Для переходного периода, для периода, в котором человек ушел от животной сущности и не пришел еще к настоящей человечности, вот для этого периода характерен разврат, и разврат заключается не в кровосмешении, не в нарушениях семейного уклада – это деталь разврата, — он заключается в самом факте семьи, в самом факте разнородной запродажи человека человеку, во всем насквозь строе старого общества от примитивно–варварского до сверх–капиталистического. В этом разврате мы пока еще по уши. Освободите человека, носящего на себе уродливый горб воспитания и опыта, приобретенного в капиталистическом обществе, киньте его еще кроме того в кипящий котел страстей, каким является гражданская война, — конечно, он будет удовлетворять свою половую потребность наспех, часто цинично, не заботясь о других. Конечно, он может по–смердяковски понять лозунг «все позволено». Что же из этого? Создавать особую моральную полицию, армию спасения с квакерскими приемами пропаганды чистоты? Пытаться регламентировать все тот же хаос путем своеобразного морального законодательства? Ничего подобного. Воспитывать – вот ответ.
Наиболее надежным при этом является воспитание детей. Здесь результаты будут самыми прочными. Мы должны поднять детей над своей головой, над тем болотом, в котором мы пока бредем по уши. Мы их должны держать на солнышке, под лаской вольного ветра подлинной человечности. Если мы сами не можем жить в этой атмосфере, то мы знаем, какова она, мы можем по крайней мере хоть некоторую часть детей вселить в эту атмосферу. А проповедь среди взрослых – ее прежде всего громовым голосом ведет революция, — ее мы ведем, эту моральную проповедь, при всякой другой проповеди, распространяя грамотность, поднимая интерес к вопросам естественной и общественной науки, поднимая квалификацию труда, заинтересовывая судьбами русской и мировой революции, — мы расширяем кругозор человека, облагораживаем его внутреннюю сущность, давая стержень содержания часто растерянной душе не только крестьянской, красноармейской, а еще в гораздо большей степени интеллигентской, которая гораздо более безграмотна в социальном отношении сплошь и рядом.
Поскольку мы привлекаем женщину к общественной деятельности, поскольку мы социально просвещаем ее, делаем ее благороднее, стойче и менее беспомощной, мы всем этим оздоравливаем не половую мораль, а человека.

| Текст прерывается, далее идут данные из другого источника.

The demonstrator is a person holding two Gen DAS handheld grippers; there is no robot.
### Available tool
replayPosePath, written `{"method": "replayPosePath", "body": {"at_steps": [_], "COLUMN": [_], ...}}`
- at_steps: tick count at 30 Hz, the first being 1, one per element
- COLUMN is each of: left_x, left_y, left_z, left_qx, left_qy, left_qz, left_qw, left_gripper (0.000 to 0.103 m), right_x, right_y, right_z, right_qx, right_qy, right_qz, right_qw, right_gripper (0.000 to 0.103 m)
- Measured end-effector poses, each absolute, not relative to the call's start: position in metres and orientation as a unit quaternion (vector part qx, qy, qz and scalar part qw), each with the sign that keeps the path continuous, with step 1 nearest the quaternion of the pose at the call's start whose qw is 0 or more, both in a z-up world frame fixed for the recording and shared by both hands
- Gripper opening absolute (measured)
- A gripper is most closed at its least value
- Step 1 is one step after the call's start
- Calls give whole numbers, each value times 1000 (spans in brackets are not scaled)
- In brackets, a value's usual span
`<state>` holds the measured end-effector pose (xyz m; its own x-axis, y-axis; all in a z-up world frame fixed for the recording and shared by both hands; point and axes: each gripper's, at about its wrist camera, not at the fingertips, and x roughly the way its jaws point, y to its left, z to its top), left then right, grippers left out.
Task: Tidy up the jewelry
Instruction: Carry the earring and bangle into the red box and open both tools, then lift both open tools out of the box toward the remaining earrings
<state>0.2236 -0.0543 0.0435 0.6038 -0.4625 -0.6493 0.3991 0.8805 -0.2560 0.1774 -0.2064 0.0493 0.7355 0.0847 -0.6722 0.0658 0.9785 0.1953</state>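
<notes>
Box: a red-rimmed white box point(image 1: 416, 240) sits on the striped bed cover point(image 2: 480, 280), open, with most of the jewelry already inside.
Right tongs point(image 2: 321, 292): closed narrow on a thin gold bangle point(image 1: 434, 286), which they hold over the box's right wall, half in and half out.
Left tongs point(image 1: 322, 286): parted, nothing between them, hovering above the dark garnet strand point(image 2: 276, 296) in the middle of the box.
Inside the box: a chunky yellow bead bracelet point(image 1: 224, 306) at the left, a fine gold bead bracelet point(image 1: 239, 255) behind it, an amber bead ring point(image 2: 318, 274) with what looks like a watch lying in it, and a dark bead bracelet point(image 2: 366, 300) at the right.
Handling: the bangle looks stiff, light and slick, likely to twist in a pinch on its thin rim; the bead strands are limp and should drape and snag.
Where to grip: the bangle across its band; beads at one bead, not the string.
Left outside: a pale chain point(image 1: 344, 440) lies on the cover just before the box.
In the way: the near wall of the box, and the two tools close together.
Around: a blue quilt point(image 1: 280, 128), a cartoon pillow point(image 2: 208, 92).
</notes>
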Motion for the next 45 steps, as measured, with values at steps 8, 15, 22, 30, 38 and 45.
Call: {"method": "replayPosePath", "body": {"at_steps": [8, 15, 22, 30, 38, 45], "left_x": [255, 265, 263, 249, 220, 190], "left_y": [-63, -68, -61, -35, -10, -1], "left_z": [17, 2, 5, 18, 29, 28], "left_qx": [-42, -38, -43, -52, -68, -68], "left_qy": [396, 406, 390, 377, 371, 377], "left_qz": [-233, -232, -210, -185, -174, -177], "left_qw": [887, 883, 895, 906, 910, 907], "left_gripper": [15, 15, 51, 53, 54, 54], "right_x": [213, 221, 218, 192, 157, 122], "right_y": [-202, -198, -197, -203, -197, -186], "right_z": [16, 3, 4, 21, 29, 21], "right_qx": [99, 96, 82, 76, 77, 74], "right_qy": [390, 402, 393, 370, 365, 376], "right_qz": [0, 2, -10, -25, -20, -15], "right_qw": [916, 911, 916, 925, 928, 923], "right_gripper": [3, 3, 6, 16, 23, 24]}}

Здоровый человек будет здоровым в любви. Пока человек болен наследственными болезнями капитализма – мещанством, невежеством, эгоизмом, до тех пор моралью никак не поможешь. Вот почему я думаю, что мораль нам не нужна, вот почему я думаю, что в области пола мы должны говорить не о морали, а о свободе и в ответ на джентльменские заявления, что это смердяковщина, мы должны говорить, что свободе разнузданного человека мы противопоставляем коммунистическое просвещение.